One of the central pillars of ENA theory is that fetal testosterone levels cause permanent changes in male brains that lead to increased criminality later in life. However, while individual studies have provided strong results on the effect size of fetal testosterone on aggressive or violent behavior, meta-analyses have remained less conclusive. A 2017 meta-analysis of fetal testosterone levels found that fetal testosterone levels (measured by the 2D:4D digit ratio) had only a small effect size of 0.036 on aggressive or violent behavior. The authors further concluded that "the 2D:4D digit ratio is neither strongly nor reliably related to aggressive or violent behavior".

Other researchers have also pointed out the fact that the 2D:4D digit ratio, which is the method most often used to relate prenatal testosterone to future behaviors, is a rough and unreliable measure of prenatal testosterone. A 2012 analysis failed to replicate previous findings that a lower 2D:4D digit ratio correlates with increased androgen production. The authors of the analysis then hypothesized that androgens only have a slight effect on the 2D:4D digit ratio, and that variation in that ratio could arise from a number of other genetic or non-genetic sources.

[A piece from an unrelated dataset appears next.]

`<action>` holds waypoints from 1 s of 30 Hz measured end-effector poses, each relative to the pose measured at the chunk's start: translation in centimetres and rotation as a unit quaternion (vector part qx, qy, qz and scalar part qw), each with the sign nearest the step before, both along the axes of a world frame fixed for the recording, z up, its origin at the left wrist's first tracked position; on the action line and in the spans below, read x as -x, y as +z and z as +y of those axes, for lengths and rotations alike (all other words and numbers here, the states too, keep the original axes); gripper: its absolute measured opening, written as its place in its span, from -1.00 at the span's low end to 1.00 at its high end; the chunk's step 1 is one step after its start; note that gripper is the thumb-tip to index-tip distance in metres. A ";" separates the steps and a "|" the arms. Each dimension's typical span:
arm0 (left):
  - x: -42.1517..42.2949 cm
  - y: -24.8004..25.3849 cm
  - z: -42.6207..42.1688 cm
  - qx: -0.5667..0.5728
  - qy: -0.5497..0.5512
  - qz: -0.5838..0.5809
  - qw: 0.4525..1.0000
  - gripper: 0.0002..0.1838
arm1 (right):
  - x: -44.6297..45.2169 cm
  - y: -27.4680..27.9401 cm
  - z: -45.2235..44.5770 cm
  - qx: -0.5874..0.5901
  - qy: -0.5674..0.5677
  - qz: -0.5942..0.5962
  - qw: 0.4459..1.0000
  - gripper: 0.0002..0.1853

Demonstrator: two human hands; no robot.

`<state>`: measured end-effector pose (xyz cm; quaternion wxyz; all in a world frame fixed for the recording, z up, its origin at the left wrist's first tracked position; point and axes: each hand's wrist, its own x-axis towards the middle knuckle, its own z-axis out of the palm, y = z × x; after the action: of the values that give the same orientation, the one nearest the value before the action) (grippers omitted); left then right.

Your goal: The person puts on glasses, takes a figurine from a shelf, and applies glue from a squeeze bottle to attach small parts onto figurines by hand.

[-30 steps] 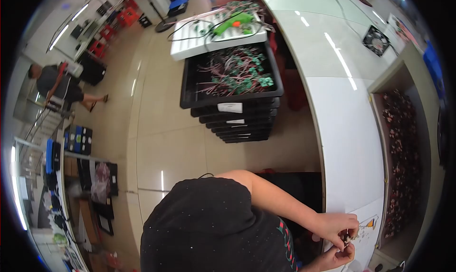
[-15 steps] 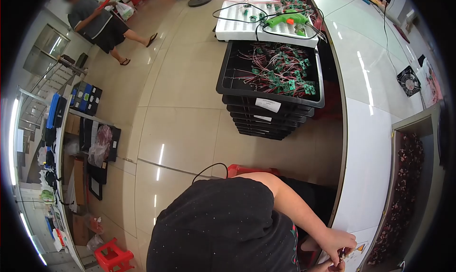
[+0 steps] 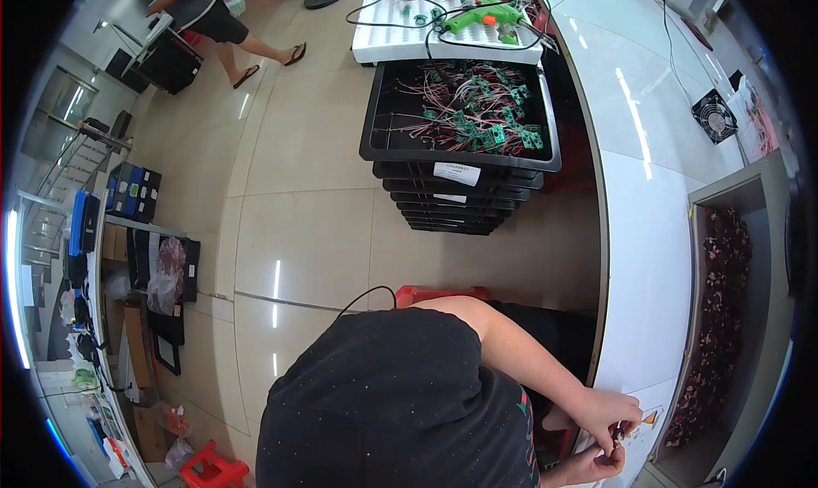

Lee Ellis has responded to some of these criticisms in a 2018 commentary published in the journal Aggression and Violent Behavior. First, he agrees that the 2D:4D digit ratio is a crude measure of fetal testosterone levels, but that it is still a useful one. He then offers a few alternate methods of fetal testosterone measurement that could be used in future studies. Regarding the meta-analyses questioning the relationship between fetal testosterone levels and criminality, Ellis argued that the meta-analyses included traits that did not have known sex differences, therefore diluting the actual effect size of the relationship with traits that should not be related to fetal testosterone levels.